It's My Back, Man!
Newcastle — I listened to Ira Glass’ podcast This American Life this morning. I know better, but I tuned in anyway, expecting to be irritated. I wasn’t disappointed. The subject was “Trends With Benefits.” I’m pretty hard-nosed about benefits, the government kind, and particularly sensitive at the moment, having just completed my taxes. I don’t appreciate turning over a mountain of money to be wasted, as it surely will be. The rant is on.
The benefit of choice under discussion is “disability.” There are towns in our fair country where one in four adults are sitting back in “disability” waiting for the bi-weekly government handout (on average about $500 with health care). Nationally, fourteen million Americans are on disability. The number has nearly doubled over the last 15 years. This despite all our social improvements, like the Americans With Disabilities Act which forbids discrimination for employment, or the prevalence of medical improvements (new knees, hips, ears etc.) that should be reducing the numbers of disabled. So how has this sorry situation come to pass? Chana Joffe-Walt spent six months investigating.

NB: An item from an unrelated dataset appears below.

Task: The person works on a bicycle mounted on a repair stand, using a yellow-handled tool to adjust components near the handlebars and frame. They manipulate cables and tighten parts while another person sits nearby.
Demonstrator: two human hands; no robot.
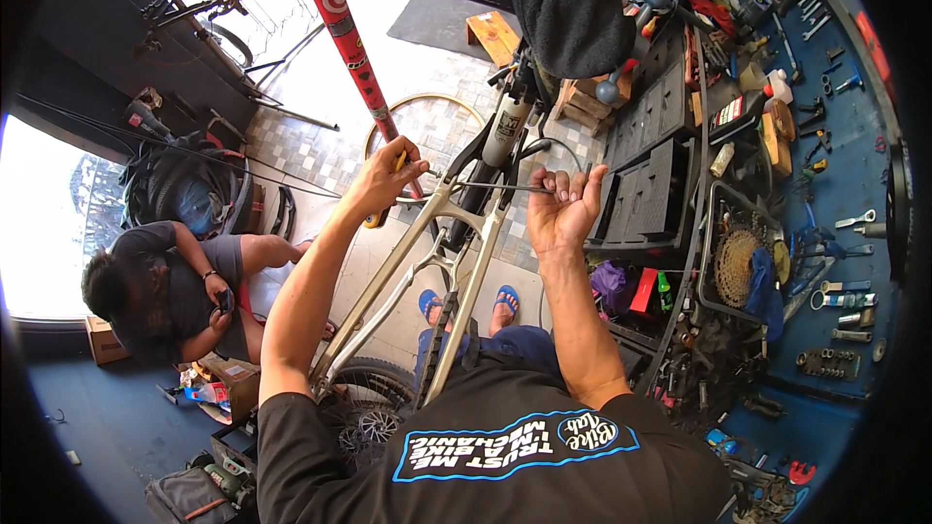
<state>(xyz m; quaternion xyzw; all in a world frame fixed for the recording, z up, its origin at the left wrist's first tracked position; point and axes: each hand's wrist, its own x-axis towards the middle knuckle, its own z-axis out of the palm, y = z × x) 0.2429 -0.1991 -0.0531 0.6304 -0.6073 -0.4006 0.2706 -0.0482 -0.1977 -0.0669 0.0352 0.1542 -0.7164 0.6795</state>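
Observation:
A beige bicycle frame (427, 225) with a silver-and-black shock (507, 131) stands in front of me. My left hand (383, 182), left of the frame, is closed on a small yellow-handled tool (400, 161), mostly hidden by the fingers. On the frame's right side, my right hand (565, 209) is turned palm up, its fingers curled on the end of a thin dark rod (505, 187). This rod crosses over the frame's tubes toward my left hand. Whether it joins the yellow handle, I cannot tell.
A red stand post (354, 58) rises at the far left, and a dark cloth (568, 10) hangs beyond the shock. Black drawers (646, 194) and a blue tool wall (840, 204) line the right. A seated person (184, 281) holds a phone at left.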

Chana went to Hale County, Alabama, a “one-in-four” location to interview. But before discussing her findings I should review conditions required to receive disability. The first important step is to find a compassionate physician, who is willing to attest that your hangnail precludes your finding gainful employment. The next step is to locate a scurrilous and unprincipled attorney (shouldn’t be difficult), who will adjudicate in your favor. Be patient. You will almost certainly be denied disability at first, but if you keep returning, again and again, like dandruff, you will eventually succeed. Why? The court is loaded in your favor. In “Plaintiff vs. Social Security” the defendant has no advocate. Only the plaintiff has counsel. And disability lawyering is a huge business today. Eventually even the noblest of judges gets tired.

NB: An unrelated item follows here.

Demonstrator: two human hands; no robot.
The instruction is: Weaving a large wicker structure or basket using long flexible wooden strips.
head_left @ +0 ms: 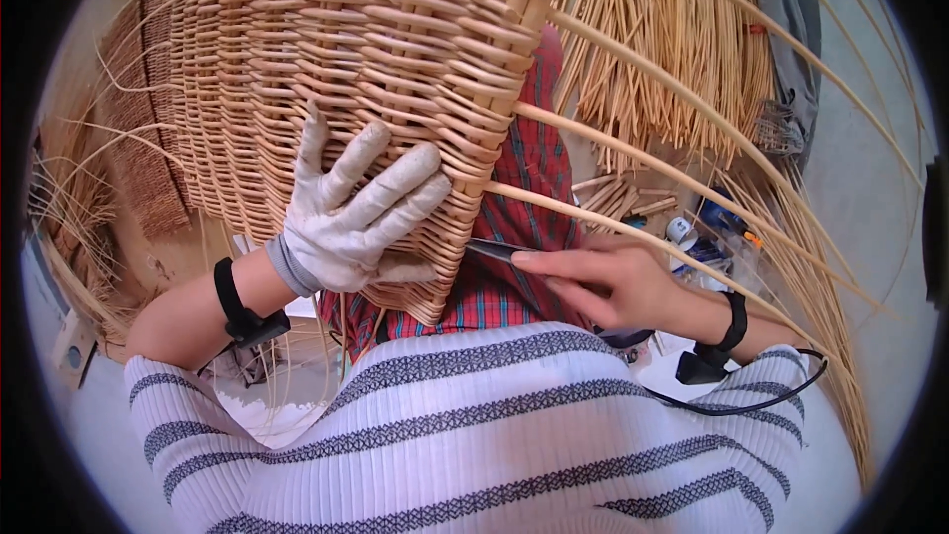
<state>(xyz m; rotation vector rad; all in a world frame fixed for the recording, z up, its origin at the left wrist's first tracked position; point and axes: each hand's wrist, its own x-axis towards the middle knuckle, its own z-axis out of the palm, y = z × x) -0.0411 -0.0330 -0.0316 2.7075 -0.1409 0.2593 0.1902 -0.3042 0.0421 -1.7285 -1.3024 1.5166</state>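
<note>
A woven wicker panel (326, 49), seemingly the side of a basket, leans across my lap with its edge and corner toward me. My left hand (366, 203), in a white glove, lies on the weave with fingers spread and grips nothing. My bare right hand (623, 282) is closed on a dark pointed blade (491, 250), whose tip meets the panel's right edge; whether it is a knife or a bodkin cannot be told. Long pale rods (633, 150) stick out from that edge, passing above my right hand and forearm.
Beyond my knees at the right lies a large bundle of cut rods (672, 59). Short offcuts (623, 200) and small containers (682, 231) sit nearer. At the left are a brown woven piece (138, 129) and loose thin strands (74, 178). A red plaid cloth (539, 163) covers my lap.
</note>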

How do the lawyers get paid? When someone receives disability classification, he is retro-paid to the day he first applied. Since the federal government foolishly stretches the application out with repeated denials, this can be a fair sum. The lawyer gets a cut, about 25 percent, paid directly by Social Security. That’s right, Social Security pays lawyers who successfully litigate against them; the situation is completely irrational.

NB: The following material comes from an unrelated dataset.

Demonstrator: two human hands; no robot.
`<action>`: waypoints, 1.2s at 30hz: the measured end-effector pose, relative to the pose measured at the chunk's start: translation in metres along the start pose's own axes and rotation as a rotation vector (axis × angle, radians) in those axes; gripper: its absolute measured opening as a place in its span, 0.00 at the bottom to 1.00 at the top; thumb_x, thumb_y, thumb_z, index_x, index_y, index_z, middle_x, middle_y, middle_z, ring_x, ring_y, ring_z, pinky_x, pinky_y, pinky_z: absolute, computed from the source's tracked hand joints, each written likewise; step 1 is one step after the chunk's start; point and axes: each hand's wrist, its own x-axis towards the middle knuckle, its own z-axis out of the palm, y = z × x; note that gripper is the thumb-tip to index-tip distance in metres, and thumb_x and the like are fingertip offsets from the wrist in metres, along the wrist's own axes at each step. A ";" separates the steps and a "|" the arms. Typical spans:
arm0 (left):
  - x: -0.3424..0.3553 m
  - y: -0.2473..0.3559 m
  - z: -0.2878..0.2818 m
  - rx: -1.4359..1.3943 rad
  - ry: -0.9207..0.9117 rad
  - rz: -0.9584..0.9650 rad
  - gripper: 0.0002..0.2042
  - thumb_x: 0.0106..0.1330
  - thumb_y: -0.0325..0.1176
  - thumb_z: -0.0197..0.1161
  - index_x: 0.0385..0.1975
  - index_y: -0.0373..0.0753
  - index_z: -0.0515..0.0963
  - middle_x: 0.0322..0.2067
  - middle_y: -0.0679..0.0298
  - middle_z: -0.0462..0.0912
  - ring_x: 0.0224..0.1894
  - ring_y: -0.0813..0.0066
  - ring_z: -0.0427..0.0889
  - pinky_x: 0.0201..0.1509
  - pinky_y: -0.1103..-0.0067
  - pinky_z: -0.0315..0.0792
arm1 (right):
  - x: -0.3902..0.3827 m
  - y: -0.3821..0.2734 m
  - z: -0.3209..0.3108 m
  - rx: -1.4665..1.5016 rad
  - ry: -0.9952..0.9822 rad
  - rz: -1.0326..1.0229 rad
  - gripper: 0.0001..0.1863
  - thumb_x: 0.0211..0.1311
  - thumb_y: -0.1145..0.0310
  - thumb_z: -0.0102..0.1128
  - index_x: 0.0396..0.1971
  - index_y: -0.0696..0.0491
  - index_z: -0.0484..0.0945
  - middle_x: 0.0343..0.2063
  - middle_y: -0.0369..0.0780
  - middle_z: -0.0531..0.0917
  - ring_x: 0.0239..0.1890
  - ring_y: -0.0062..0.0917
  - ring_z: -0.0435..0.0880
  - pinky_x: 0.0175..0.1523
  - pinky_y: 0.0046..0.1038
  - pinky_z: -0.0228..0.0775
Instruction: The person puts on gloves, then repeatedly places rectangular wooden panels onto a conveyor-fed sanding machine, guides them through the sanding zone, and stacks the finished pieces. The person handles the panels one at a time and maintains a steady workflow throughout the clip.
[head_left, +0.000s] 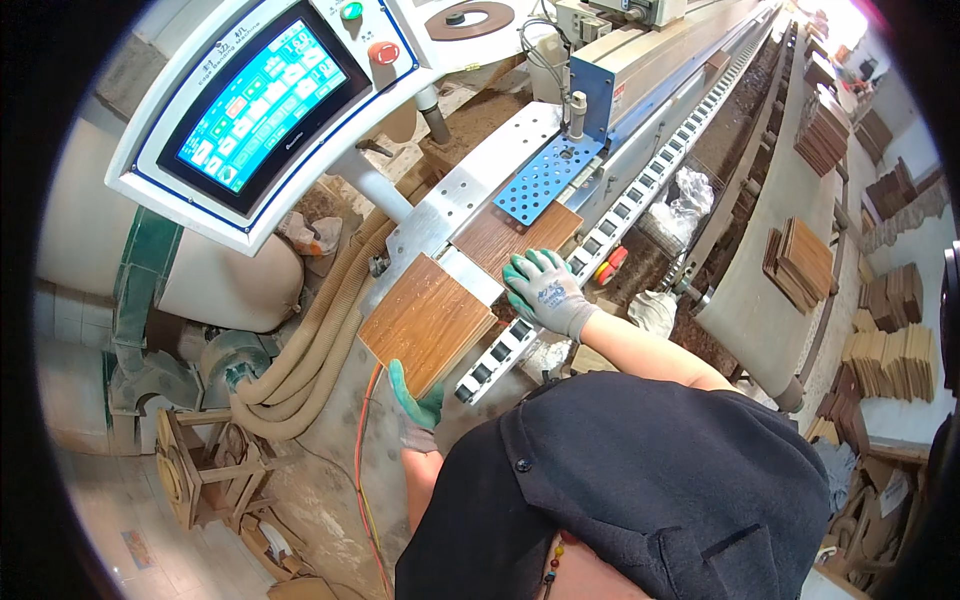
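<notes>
Both my hands wear grey gloves with green on the fingers. My left hand (416, 402) is closed on the near corner of a small stack of light brown wooden boards (430, 318), its fingers partly hidden under it. This stack sits at the near end of the machine's metal table (425, 220). My right hand (548, 292) lies flat, fingers stretched, on the right edge of a darker brown board (490, 240). That board's far end is under a blue perforated plate (548, 182), beside the roller track (600, 240).
A control panel with a lit screen (262, 108) and a red stop button (384, 52) stands at upper left. Ribbed hoses (300, 385) run below it. A second red button (610, 266) is beside the track. Board stacks (803, 262) rest on a conveyor (765, 300) at right.
</notes>
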 end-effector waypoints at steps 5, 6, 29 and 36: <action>0.001 -0.013 -0.008 0.562 0.017 0.463 0.41 0.66 0.38 0.71 0.74 0.39 0.53 0.66 0.54 0.64 0.65 0.61 0.68 0.72 0.68 0.62 | 0.001 -0.001 -0.001 -0.017 0.024 -0.008 0.21 0.69 0.54 0.54 0.55 0.51 0.78 0.60 0.46 0.77 0.65 0.46 0.73 0.72 0.47 0.57; 0.001 -0.014 -0.009 0.554 0.002 0.460 0.43 0.65 0.37 0.72 0.75 0.38 0.51 0.67 0.53 0.62 0.66 0.60 0.67 0.73 0.68 0.61 | 0.001 -0.001 -0.001 -0.019 0.031 -0.008 0.21 0.69 0.54 0.54 0.55 0.51 0.78 0.60 0.46 0.77 0.64 0.46 0.73 0.72 0.47 0.57; 0.010 0.052 0.020 -0.566 0.256 -0.596 0.26 0.67 0.58 0.63 0.59 0.53 0.73 0.48 0.67 0.81 0.40 0.73 0.83 0.30 0.80 0.80 | 0.010 0.092 -0.012 -0.249 -0.072 0.156 0.25 0.73 0.49 0.51 0.65 0.40 0.73 0.68 0.41 0.72 0.69 0.40 0.70 0.74 0.44 0.56; 0.010 0.052 0.018 -0.566 0.233 -0.581 0.26 0.67 0.59 0.63 0.59 0.52 0.73 0.48 0.67 0.81 0.40 0.72 0.84 0.32 0.78 0.81 | 0.016 0.159 -0.017 -0.285 0.065 0.264 0.23 0.68 0.52 0.57 0.61 0.37 0.77 0.63 0.39 0.77 0.64 0.40 0.74 0.69 0.45 0.62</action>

Hale County is fortunate in having a general practitioner who OK’s anybody, so it’s on to the courtroom. Revealingly, however, the good doctor is not just concerned with medical matters but asks each applicant about his level of education. Apparently he takes into account the likelihood of employment. Realizing that there are no jobs for the uneducated (and precious few for the trained) he is biased to put these people on social security. He’s really just being a good guy.
But, you protest, this is why we have never-ending unemployment benefits and welfare. Funny thing about that. You’ll recall that in 1996 President Clinton promised to “end welfare as we know it.” He was remarkably successful; the rolls dropped dramatically. How so? More training, more motivation, more jobs? No. Welfare is run by the states, not the feds. Less money from the feds encouraged the states to cut back on welfare recipients. In order to do this they decided to examine those on welfare and move anyone even remotely qualified to the disability roll, which, a part of Social Security, is a federal program. Crafty, eh?
Since state governments are, much like the feds, incapable of accomplishing anything, they recruited private companies, eager to assist, to make the shifts. The companies are remunerated for each individual successfully moved, in the case of the largest consultant group, working in Missouri, $2300/head. This is cheap for the state, but not for the country, since disability recipients receive about four times what welfare recipients garner, and there is the health benefit to boot.
There’s more. We have seen an astonishing rise in the number of children on disability. How do they qualify? They’re not supposed to be working. Apparently someone has decided that if a child is a poor student he/she is disabled. Send the parents a check!
Did I say I was irritated by this podcast? What can we do? Obviously we should move disability funding to the states and do away with the welfare/disability scam. As for the kiddies, enough of the “no child left behind” nonsense. Every kid is performing as best he can or is willing to, and that’s good enough. There are no poor students. Corollary: stop wasting so much money on education. Education budgets, like welfare, like disability are out of control.
Sorry to be so negative, but we have a bad situation here. Is the job market improving as we (supposedly) emerge from recession? According to Chana, we are producing about 100,000 new jobs each month. Wonderful! Unfortunately, however, each month sees 250,000 more people seeking disability payments. Regarding unemployment statistics, the disabled are not counted, nor or those who’ve stopped looking for work. We’re not at eight percent. That number’s a complete fiction.
I suspect that at least 90 percent of the folks on disability would rather be pulling their weight. They can’t. There is no work. That’s very discouraging. About the only bright side is that with so many in the same unfortunate situation there is today less social opprobrium towards those not working. Not much solace there.